Note: get.markerDE() is soft-deprecated. Use
get.pbDE(.mode = "marker") instead. The
get.pbDE() function supports two modes:
-
.mode = "design"(default) — pseudobulk differential expression -
.mode = "marker"— marker gene/protein identification between groups
Special Case: goi.summary()
goi.summary() is a read-only Tier 2 function: it needs
.source for expression access, but it returns a summary
data frame rather than updating the container.
# Example: goi.summary.Seurat
goi.summary.Seurat <- function(x, ...) {
tdr <- GetTDR(x)
goi.summary.TDRObj(tdr, .source = x, ...)
}Tier 3: Read-Only Plots
Plot functions only need to read the TDRObj; they return
a plot object rather than updating the container.
# Example: plotPCA.Seurat
plotPCA.Seurat <- function(x, ...) plotPCA.TDRObj(GetTDR(x), ...)All plot*() functions follow this pattern:
plotPCA(), plotUMAP(),
plotBeeswarm(), plot2Markers(),
plotSamplePCA(), plotSampleEmbedding(),
plotTradStats(), plotTradPerc(),
plotDensity(), plotPbDE(),
plotDEA(), plotMarkerDE(),
plotHeatmap(), plotPlsD(),
plotPlsDHeatmap().
Backend Data Flow
When tinydenseR needs to access per-sample expression
matrices during the pipeline, it calls the internal function
.get_sample_matrix(). This function dispatches on
config$backend to retrieve data from the appropriate
source:
| Backend value | Source | How data is retrieved |
|---|---|---|
"files" |
RDS files on disk | readRDS(tdr@cells[[sample_idx]]) |
"seurat" |
Live Seurat object | SeuratObject::LayerData(.source, assay, layer)[, col_idx] |
"sce" |
Live SingleCellExperiment | SummarizedExperiment::assay(.source, assay)[, col_idx] |
"matrix" |
In-memory or on-disk matrix | Direct column indexing on the stored matrix reference |
"cyto" |
flowCore flowSet or flowWorkspace cytoset | flowCore::exprs(cs[[sample_name]]) |
The "matrix" backend is used by dgCMatrix,
DelayedMatrix, IterableMatrix, and H5AD inputs
(both RunTDR.character and
RunTDR.HDF5AnnData). In these cases, a reference to the
matrix is stored in a locked environment within
config$source.env so that .get_sample_matrix()
can slice into it without copying the entire matrix.

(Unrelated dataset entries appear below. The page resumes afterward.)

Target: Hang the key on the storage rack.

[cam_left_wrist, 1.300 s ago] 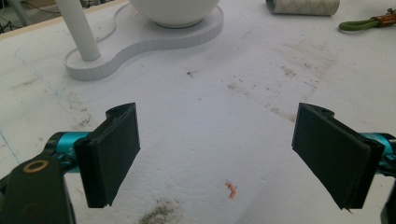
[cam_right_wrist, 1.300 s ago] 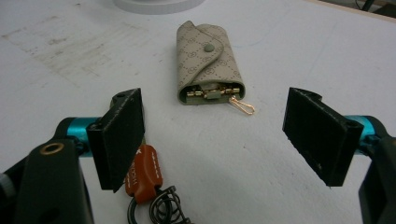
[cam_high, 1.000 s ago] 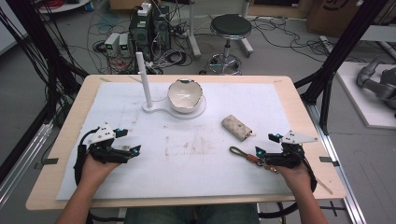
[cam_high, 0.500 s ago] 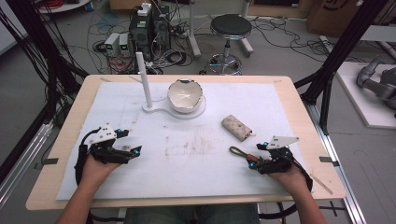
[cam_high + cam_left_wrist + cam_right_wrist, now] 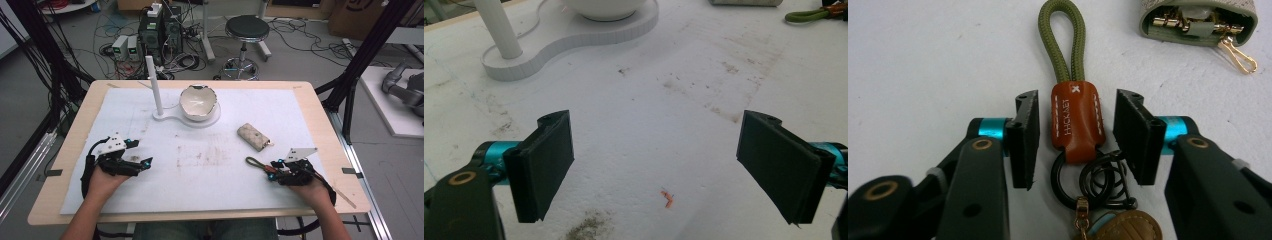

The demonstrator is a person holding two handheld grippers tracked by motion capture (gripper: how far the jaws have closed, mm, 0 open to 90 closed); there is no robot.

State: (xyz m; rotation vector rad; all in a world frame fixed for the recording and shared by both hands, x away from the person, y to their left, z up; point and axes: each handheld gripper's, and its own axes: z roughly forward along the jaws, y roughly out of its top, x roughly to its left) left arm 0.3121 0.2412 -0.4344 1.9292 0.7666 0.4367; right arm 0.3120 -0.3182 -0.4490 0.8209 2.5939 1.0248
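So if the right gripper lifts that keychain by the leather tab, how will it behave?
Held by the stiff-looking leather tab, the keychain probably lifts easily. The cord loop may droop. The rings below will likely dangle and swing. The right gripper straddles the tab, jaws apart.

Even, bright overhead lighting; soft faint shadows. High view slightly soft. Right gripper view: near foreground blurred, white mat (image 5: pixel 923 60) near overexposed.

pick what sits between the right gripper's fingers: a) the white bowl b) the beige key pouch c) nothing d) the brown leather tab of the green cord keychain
d: in the right gripper view, the brown leather tab of the green cord keychain lies between the two black fingers of the right gripper, with a gap on each side, so it is not yet clamped.
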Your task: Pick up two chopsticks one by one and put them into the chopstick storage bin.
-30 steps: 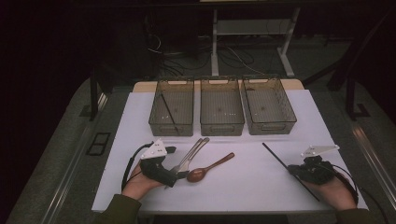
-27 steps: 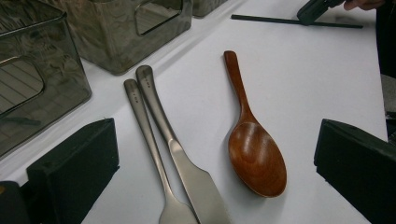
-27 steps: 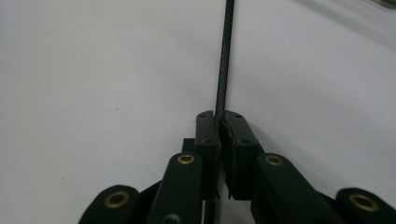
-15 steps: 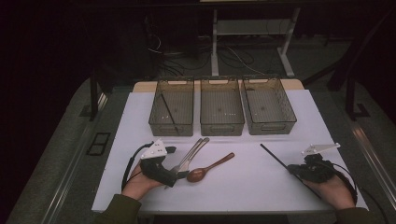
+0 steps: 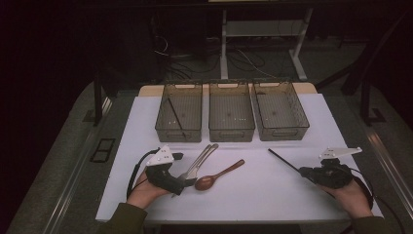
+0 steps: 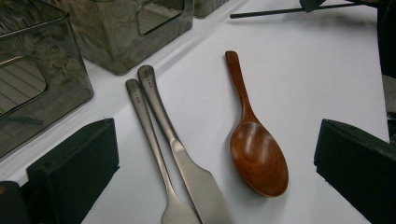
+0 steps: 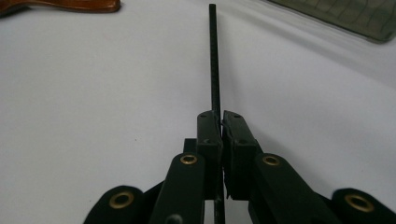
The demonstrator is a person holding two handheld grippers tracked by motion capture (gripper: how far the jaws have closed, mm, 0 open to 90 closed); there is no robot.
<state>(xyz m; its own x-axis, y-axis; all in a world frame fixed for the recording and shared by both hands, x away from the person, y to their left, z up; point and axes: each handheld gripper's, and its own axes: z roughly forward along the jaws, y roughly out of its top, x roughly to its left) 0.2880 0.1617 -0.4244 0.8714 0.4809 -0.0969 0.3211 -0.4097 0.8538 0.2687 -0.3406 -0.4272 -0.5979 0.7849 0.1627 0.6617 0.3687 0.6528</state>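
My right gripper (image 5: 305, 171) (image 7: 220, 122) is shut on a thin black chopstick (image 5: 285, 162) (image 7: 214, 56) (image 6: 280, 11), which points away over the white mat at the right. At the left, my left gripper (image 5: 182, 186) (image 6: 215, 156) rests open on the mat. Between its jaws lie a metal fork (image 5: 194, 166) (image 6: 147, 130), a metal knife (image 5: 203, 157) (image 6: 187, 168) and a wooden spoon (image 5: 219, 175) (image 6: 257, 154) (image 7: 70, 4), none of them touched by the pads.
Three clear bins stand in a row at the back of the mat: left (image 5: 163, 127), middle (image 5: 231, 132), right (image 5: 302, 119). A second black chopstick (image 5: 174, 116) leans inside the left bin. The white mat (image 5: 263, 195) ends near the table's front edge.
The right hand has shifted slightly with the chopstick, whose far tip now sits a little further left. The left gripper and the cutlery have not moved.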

For the "seurat" and "sce" backends, the
live container object is passed as .source to Tier 2
functions, which then forward it to
.get_sample_matrix().
Caching System
tinydenseR includes an on-disk caching system for
per-cell mapping results (nearest landmark assignments, fuzzy graph
memberships). This avoids recomputing expensive cell-to-landmark
mappings when re-running downstream analyses.
The cache is managed through three user-facing functions:
# Show cache location and size
tdr_cache_info(tdr)
# Validate cache integrity
tdr_cache_validate(tdr)
# Remove orphaned cache files
tdr_cache_cleanup(tdr)Internal helpers (.tdr_cache_read(),
.tdr_cache_write(),
.tdr_cache_sweep_orphans()) handle the low-level read/write
operations and are not intended to be called directly by users.
Memory Management on HPC
When running tinydenseR on Linux HPC systems, the glibc
memory allocator may retain freed memory in the process address space
rather than returning it to the OS. This can cause the reported RSS
(Resident Set Size) to remain high even after R has freed its objects,
potentially triggering OOM kills by the job scheduler.
get.map() already minimises peak memory by excluding
large per-sample objects from its internal accumulator when on-disk
caching is enabled (the default). For additional defence-in-depth, add
the following to your ~/.Renviron or SLURM/PBS job script
before launching R:
These variables instruct glibc to use mmap() for
allocations larger than 4 KB. Unlike brk()-based
allocations, mmap() pages are returned to the OS
immediately on free(), keeping the process RSS close to
actual R memory usage.
No additional R code or packages are required — this is a user-side configuration that applies to any R session on Linux.